■ What the task requires
Your task is to copy each line of the records that includes the string "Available".
======== Material for the task ========
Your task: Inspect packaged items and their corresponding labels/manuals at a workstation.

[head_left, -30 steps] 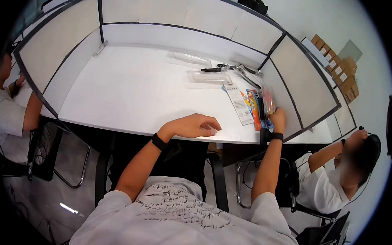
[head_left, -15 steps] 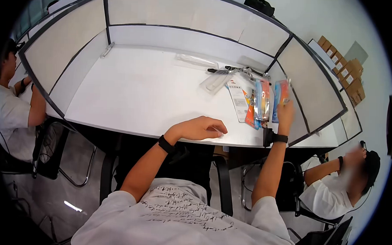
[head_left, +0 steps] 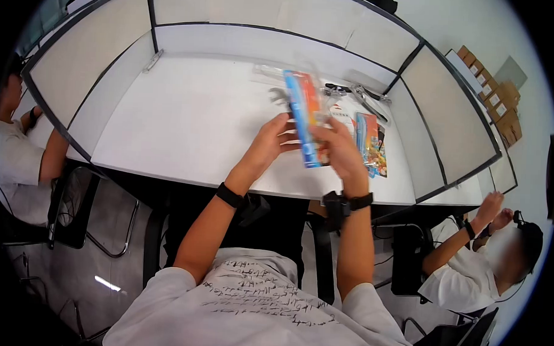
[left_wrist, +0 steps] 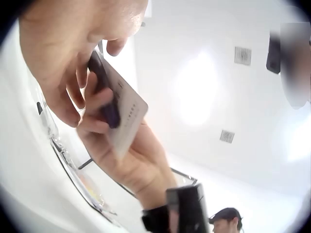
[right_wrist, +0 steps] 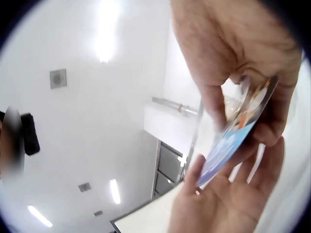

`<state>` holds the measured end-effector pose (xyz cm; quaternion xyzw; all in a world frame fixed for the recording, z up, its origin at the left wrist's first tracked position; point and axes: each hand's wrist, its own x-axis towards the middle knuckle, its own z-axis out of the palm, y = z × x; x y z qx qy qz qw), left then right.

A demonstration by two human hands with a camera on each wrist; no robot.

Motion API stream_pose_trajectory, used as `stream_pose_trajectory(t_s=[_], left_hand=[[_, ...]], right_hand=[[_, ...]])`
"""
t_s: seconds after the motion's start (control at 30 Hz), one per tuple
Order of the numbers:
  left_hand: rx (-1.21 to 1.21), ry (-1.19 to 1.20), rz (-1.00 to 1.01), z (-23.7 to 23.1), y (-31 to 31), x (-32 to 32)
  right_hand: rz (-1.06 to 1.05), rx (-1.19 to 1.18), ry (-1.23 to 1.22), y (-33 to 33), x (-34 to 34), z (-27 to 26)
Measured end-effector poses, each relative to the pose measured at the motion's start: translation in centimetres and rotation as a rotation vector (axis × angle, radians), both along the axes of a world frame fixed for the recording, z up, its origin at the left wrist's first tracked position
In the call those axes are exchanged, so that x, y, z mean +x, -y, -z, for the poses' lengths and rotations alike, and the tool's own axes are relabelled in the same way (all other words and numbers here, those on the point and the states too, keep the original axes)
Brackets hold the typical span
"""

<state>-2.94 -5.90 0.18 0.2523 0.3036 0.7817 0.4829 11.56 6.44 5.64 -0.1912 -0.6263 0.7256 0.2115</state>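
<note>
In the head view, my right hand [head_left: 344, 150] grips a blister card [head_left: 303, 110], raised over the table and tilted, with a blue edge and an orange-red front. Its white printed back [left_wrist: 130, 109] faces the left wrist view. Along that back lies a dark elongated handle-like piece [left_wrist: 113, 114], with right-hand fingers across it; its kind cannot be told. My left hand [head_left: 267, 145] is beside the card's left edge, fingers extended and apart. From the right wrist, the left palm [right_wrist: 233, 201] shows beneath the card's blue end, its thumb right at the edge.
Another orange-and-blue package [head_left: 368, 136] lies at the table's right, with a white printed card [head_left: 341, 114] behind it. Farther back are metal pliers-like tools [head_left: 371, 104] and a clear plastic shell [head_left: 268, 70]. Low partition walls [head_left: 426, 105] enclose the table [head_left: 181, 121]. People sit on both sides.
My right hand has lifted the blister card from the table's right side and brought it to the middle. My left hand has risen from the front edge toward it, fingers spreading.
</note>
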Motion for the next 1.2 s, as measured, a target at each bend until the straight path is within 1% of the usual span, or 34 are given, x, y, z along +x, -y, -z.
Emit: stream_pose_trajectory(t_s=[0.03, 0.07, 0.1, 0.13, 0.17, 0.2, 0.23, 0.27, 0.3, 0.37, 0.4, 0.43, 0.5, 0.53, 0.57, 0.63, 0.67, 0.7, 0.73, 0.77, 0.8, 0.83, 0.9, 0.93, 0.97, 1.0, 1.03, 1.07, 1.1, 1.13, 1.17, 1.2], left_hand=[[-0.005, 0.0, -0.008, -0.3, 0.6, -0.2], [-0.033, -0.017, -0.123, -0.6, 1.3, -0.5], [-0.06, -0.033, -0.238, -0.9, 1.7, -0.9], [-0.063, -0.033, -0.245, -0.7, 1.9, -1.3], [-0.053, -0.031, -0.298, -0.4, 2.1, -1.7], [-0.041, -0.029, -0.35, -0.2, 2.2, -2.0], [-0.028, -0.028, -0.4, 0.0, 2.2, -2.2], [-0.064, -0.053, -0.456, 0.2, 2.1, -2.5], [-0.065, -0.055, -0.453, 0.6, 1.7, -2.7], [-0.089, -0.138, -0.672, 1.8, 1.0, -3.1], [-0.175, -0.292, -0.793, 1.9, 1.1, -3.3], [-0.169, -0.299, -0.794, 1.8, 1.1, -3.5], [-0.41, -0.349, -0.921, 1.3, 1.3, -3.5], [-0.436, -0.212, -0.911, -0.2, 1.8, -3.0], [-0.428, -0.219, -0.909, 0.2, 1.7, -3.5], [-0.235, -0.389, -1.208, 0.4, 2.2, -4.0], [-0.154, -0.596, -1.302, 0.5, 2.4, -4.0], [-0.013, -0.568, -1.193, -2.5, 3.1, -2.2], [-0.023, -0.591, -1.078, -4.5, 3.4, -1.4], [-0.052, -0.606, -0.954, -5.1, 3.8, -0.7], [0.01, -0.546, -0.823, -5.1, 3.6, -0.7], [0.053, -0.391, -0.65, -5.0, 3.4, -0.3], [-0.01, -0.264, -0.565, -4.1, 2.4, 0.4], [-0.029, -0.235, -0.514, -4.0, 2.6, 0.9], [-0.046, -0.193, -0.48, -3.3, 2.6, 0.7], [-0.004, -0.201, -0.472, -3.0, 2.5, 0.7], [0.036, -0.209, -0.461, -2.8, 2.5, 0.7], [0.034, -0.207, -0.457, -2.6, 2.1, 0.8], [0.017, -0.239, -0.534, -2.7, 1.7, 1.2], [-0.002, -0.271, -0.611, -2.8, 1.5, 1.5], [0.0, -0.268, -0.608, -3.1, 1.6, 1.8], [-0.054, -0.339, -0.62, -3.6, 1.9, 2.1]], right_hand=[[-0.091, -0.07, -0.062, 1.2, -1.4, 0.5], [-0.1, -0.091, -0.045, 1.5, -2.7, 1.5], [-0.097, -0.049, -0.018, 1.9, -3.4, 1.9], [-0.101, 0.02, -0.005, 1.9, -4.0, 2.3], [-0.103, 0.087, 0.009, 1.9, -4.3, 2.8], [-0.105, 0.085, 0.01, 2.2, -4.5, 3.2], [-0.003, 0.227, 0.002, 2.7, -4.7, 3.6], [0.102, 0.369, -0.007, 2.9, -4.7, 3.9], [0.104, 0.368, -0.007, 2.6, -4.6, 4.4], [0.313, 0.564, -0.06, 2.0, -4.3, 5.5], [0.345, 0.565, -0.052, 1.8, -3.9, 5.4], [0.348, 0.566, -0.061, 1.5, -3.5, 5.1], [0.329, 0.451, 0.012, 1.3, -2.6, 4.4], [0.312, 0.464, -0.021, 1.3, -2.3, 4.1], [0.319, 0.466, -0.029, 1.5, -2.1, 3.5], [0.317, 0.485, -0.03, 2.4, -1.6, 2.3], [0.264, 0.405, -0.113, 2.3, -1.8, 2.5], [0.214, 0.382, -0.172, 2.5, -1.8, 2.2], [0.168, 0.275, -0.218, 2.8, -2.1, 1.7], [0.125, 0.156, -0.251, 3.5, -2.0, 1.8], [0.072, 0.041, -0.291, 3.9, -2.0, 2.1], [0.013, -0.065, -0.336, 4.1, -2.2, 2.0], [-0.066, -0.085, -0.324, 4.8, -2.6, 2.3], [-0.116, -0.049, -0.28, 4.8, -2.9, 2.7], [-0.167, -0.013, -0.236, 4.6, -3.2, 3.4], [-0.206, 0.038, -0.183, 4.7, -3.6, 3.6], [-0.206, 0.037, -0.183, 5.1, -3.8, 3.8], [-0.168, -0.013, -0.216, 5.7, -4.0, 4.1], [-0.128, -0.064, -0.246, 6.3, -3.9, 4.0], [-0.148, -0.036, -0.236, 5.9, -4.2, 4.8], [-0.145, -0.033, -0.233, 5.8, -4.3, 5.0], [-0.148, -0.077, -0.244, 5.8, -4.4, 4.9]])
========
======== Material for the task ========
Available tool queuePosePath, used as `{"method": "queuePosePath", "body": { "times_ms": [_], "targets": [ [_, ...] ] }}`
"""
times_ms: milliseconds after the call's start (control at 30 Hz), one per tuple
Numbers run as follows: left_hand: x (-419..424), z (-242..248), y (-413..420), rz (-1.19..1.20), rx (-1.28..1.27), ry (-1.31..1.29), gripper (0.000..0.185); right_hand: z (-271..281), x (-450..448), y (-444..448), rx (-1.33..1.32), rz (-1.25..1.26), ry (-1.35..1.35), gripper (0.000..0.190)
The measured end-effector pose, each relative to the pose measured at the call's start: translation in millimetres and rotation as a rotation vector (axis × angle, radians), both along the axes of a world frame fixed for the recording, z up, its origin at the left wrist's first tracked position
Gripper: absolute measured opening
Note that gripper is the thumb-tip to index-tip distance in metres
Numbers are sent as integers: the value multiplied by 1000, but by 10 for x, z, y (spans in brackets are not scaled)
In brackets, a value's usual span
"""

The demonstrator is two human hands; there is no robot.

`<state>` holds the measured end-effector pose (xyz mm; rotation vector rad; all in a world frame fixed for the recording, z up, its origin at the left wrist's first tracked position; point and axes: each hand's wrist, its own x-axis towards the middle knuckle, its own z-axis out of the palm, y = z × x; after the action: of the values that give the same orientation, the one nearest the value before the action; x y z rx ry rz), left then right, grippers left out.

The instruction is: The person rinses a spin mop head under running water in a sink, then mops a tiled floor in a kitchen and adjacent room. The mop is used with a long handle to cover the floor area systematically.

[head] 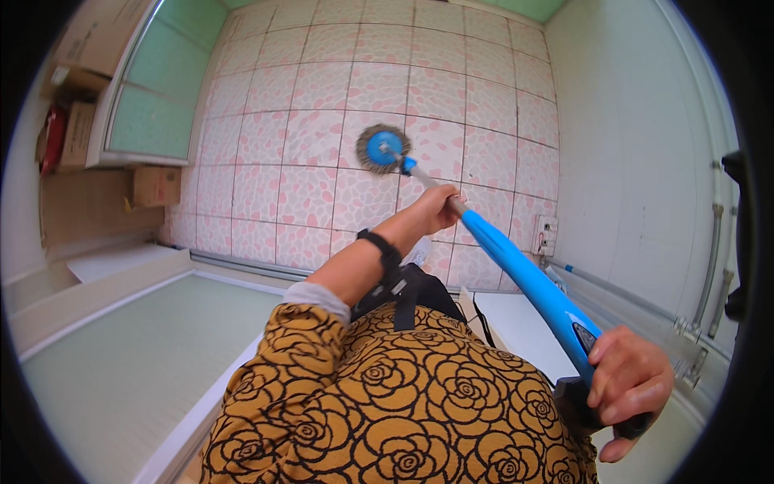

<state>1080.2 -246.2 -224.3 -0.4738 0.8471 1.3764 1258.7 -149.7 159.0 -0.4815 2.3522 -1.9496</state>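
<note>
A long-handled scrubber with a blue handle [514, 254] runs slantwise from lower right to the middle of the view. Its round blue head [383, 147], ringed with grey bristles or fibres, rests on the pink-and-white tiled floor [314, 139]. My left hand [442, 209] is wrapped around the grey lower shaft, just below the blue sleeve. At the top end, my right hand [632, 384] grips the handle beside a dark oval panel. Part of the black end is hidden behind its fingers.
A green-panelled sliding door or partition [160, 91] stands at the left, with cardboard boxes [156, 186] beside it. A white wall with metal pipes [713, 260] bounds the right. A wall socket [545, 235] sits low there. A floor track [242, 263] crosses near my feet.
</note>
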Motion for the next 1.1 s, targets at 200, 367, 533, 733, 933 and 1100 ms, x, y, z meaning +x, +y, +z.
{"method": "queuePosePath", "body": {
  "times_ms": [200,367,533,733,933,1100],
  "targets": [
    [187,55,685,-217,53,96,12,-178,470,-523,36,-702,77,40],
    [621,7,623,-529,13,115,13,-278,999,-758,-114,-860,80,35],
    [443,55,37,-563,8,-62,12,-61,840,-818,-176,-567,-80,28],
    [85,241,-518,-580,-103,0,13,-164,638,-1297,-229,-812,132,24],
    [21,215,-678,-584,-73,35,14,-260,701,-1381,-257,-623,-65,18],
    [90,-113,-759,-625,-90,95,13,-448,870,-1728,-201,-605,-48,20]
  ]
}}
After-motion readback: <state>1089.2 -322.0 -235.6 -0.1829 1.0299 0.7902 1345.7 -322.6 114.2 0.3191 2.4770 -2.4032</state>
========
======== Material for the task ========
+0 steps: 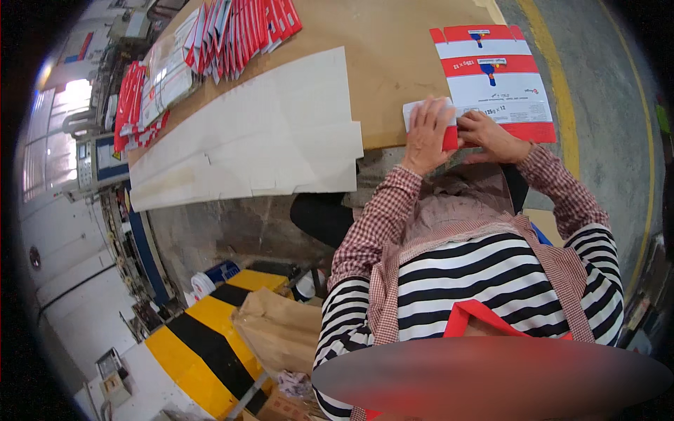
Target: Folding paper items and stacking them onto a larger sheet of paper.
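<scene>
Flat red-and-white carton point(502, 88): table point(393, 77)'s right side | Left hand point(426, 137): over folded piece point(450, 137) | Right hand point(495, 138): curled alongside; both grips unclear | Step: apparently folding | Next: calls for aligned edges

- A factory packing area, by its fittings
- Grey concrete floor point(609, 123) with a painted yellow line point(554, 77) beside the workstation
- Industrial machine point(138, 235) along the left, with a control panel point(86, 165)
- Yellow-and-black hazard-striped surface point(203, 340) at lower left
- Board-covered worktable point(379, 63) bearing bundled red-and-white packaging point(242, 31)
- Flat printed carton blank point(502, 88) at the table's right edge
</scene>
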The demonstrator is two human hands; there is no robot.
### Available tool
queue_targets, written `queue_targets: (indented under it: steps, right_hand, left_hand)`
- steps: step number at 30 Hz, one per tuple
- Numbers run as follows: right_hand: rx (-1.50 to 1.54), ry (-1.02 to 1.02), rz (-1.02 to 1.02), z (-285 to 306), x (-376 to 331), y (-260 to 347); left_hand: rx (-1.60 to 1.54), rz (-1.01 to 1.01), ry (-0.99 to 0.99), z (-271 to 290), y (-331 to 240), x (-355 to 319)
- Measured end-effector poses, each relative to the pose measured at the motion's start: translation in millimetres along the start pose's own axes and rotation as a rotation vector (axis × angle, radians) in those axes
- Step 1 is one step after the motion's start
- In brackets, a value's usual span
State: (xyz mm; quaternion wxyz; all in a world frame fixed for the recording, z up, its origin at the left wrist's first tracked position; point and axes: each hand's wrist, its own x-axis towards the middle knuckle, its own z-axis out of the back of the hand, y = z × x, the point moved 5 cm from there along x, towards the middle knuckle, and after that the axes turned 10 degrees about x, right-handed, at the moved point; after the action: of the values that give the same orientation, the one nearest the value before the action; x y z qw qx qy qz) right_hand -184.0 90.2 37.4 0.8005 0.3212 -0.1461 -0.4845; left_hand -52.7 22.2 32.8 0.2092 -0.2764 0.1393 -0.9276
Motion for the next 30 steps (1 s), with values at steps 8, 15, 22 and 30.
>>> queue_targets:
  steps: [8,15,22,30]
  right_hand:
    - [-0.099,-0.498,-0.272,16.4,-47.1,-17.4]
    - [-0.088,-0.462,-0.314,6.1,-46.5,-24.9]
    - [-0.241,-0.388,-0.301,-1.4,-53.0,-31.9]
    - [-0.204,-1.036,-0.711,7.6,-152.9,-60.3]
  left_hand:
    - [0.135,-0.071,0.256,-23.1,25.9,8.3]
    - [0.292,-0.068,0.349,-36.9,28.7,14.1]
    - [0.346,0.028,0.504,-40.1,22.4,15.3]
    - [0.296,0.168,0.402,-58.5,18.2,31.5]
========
■ Exercise result
Available tool queuePosePath, used as `{"method": "queuePosePath", "body": { "times_ms": [_], "targets": [ [_, ...] ] }}`
### Available tool

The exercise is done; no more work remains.